## What is expected
Quote only the span from the first line of the entries to the line containing "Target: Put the", both ends kept. Leave every picture out.

## Given data
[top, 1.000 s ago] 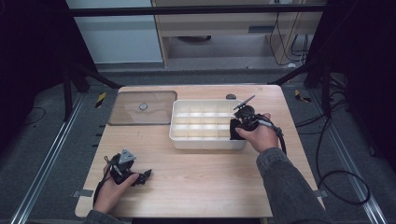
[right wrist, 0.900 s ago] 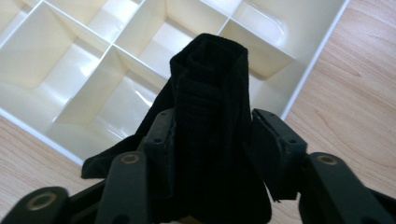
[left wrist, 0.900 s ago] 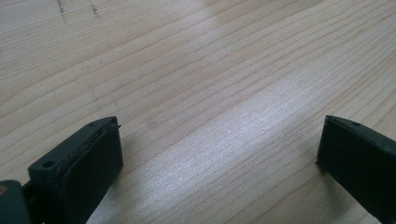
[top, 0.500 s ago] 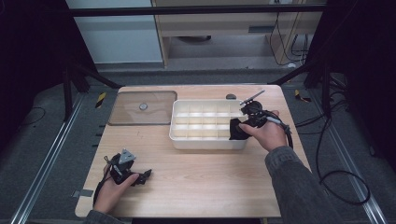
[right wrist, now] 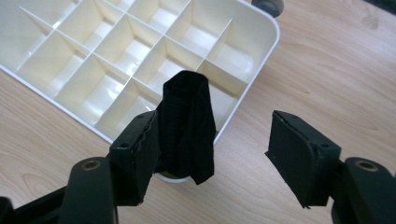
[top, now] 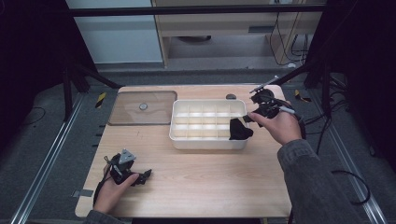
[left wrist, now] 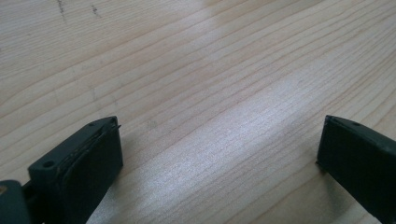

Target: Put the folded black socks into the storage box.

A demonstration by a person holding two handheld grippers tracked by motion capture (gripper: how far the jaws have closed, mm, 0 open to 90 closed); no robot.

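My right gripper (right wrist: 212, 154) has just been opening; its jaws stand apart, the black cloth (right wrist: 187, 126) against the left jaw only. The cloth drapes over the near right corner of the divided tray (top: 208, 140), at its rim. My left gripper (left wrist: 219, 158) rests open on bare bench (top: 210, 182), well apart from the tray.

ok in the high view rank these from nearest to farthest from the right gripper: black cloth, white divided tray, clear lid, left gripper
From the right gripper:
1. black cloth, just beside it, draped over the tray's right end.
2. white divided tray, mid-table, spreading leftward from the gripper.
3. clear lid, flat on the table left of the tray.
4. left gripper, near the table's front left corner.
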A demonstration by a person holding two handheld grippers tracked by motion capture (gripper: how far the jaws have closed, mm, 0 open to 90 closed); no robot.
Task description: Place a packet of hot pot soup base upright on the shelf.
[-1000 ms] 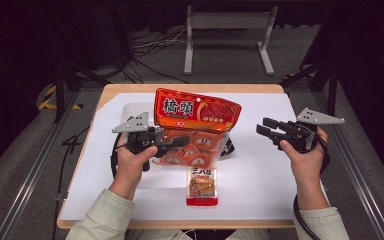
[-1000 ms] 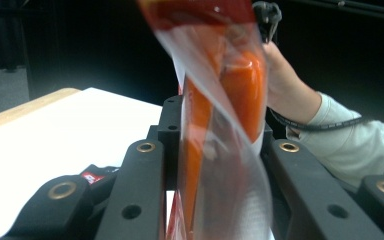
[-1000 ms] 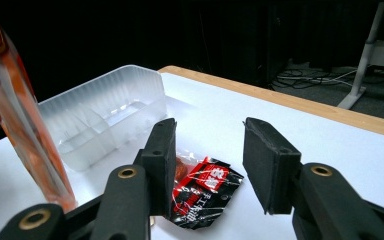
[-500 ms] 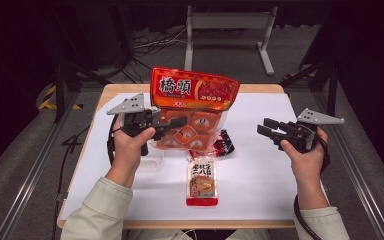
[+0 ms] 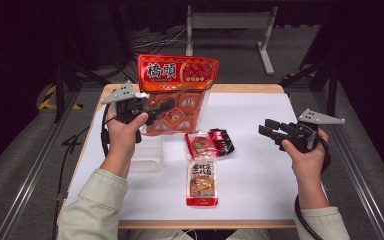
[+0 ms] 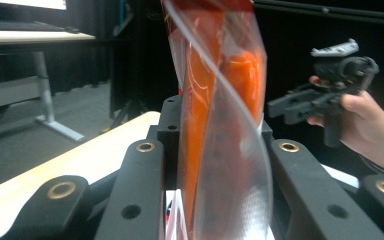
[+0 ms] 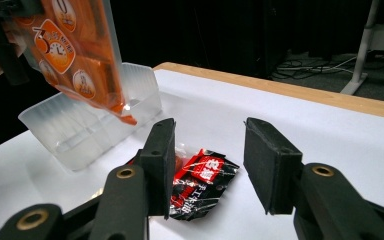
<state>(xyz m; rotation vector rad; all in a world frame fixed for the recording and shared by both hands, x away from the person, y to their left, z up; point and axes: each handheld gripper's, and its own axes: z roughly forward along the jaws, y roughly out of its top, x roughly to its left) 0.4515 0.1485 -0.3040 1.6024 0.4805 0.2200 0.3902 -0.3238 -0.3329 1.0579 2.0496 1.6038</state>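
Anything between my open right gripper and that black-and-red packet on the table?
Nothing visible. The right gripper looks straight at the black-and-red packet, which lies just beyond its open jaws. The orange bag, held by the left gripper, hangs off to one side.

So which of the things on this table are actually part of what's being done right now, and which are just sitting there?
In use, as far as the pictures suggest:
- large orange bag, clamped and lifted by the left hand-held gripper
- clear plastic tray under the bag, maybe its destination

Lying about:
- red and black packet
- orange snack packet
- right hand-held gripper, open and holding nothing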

## Result for this task
[top, 1.000 s ago] 
[right wrist, 0.900 s ago] 
[left wrist, 0.900 s ago] 
[top, 0.500 s ago] 
[right wrist, now] 
[top, now] 
[left wrist, now] 

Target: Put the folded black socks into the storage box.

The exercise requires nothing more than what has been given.